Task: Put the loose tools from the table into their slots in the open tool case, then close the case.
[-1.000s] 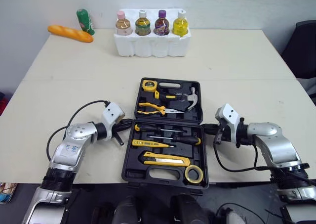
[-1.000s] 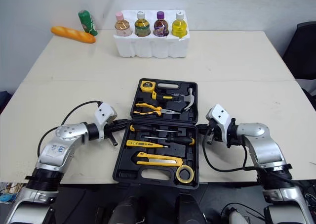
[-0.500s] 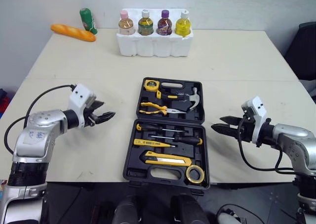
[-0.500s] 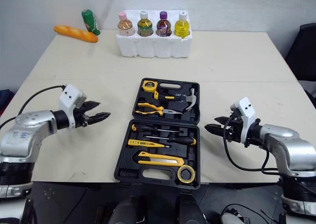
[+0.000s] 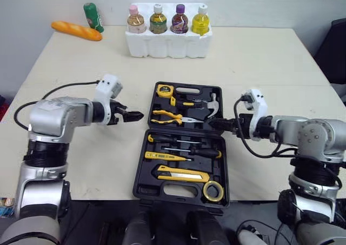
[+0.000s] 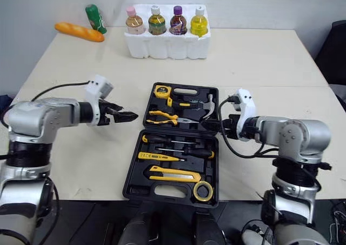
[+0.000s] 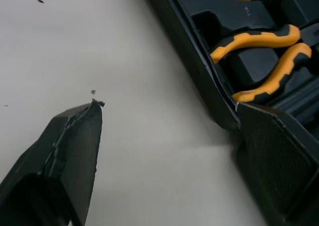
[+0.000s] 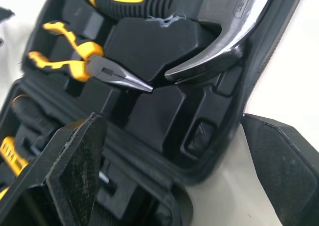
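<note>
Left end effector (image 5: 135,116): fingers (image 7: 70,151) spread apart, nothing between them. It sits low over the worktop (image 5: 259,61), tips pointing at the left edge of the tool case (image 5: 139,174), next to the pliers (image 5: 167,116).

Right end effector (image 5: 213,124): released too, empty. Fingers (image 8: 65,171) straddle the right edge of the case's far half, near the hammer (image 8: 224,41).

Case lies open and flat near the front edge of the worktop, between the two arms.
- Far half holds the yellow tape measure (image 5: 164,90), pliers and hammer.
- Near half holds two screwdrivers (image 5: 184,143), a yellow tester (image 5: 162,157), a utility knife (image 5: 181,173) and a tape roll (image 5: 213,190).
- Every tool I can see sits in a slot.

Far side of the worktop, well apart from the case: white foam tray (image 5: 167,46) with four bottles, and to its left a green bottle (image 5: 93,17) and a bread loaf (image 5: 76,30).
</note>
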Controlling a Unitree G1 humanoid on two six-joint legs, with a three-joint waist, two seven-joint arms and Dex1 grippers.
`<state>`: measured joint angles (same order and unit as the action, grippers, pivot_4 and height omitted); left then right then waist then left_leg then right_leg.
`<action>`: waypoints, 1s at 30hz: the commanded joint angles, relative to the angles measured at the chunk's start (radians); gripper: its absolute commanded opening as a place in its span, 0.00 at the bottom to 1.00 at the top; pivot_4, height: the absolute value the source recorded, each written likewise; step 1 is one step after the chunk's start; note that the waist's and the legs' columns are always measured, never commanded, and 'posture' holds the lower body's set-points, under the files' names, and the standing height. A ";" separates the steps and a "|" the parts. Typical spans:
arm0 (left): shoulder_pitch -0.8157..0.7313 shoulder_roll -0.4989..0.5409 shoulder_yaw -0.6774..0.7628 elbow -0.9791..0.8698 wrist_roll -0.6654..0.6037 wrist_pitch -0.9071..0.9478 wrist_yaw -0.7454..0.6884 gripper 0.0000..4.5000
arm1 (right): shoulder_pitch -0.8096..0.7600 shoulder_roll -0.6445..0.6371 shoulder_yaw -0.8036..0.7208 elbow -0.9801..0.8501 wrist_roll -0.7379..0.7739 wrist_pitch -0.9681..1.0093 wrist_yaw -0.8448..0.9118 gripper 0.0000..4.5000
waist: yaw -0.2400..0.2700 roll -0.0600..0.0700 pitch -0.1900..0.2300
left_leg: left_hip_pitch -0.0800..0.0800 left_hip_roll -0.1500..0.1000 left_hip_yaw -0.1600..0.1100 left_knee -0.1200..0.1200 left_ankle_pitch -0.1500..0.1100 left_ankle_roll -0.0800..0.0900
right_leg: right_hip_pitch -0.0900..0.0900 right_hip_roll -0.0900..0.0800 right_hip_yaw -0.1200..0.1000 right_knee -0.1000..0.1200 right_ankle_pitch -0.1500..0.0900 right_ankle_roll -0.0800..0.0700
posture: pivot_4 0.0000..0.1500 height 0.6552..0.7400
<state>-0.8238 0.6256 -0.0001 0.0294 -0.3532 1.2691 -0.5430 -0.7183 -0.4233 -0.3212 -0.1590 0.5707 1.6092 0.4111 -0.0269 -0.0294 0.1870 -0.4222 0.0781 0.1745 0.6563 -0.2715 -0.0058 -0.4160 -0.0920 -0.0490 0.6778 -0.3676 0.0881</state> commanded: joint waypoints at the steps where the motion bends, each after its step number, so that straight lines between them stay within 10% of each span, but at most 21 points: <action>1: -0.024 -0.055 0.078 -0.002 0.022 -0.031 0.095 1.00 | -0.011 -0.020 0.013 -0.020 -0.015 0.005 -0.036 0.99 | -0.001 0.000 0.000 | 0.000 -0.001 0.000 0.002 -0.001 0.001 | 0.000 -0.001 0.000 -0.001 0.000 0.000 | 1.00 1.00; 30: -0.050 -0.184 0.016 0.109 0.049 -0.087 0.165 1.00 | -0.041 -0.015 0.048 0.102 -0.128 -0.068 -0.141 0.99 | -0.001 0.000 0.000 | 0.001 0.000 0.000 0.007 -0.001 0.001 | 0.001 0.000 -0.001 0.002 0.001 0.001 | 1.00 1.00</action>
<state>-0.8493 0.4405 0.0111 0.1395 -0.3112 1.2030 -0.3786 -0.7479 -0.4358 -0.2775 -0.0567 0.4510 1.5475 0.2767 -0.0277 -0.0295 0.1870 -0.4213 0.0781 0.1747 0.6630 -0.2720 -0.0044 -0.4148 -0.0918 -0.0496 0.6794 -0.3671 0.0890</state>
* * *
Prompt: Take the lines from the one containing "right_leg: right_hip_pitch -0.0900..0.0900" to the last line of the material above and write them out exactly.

The answer:
right_leg: right_hip_pitch -0.0900..0.0900 right_hip_roll -0.0900..0.0800 right_hip_yaw -0.1200..0.1000 right_knee -0.1000..0.1200 right_ankle_pitch -0.1500..0.0900 right_ankle_roll -0.0800..0.0700
posture: pivot_4 0.0000..0.1500 height 0.6552..0.7400
<state>-0.8238 0.6256 -0.0001 0.0294 -0.3532 1.2691 -0.5430 -0.7183 -0.4233 -0.3212 -0.1590 0.5707 1.6092 0.4111 -0.0269 -0.0294 0.1870 -0.4222 0.0781 0.1745 0.6563 -0.2715 -0.0058 -0.4160 -0.0920 -0.0490 0.6778 -0.3676 0.0881</state> commanded: joint waypoints at the steps where the motion bends, each after its step number, so that straight lines between them stay within 10% of each span, but at most 21 points: <action>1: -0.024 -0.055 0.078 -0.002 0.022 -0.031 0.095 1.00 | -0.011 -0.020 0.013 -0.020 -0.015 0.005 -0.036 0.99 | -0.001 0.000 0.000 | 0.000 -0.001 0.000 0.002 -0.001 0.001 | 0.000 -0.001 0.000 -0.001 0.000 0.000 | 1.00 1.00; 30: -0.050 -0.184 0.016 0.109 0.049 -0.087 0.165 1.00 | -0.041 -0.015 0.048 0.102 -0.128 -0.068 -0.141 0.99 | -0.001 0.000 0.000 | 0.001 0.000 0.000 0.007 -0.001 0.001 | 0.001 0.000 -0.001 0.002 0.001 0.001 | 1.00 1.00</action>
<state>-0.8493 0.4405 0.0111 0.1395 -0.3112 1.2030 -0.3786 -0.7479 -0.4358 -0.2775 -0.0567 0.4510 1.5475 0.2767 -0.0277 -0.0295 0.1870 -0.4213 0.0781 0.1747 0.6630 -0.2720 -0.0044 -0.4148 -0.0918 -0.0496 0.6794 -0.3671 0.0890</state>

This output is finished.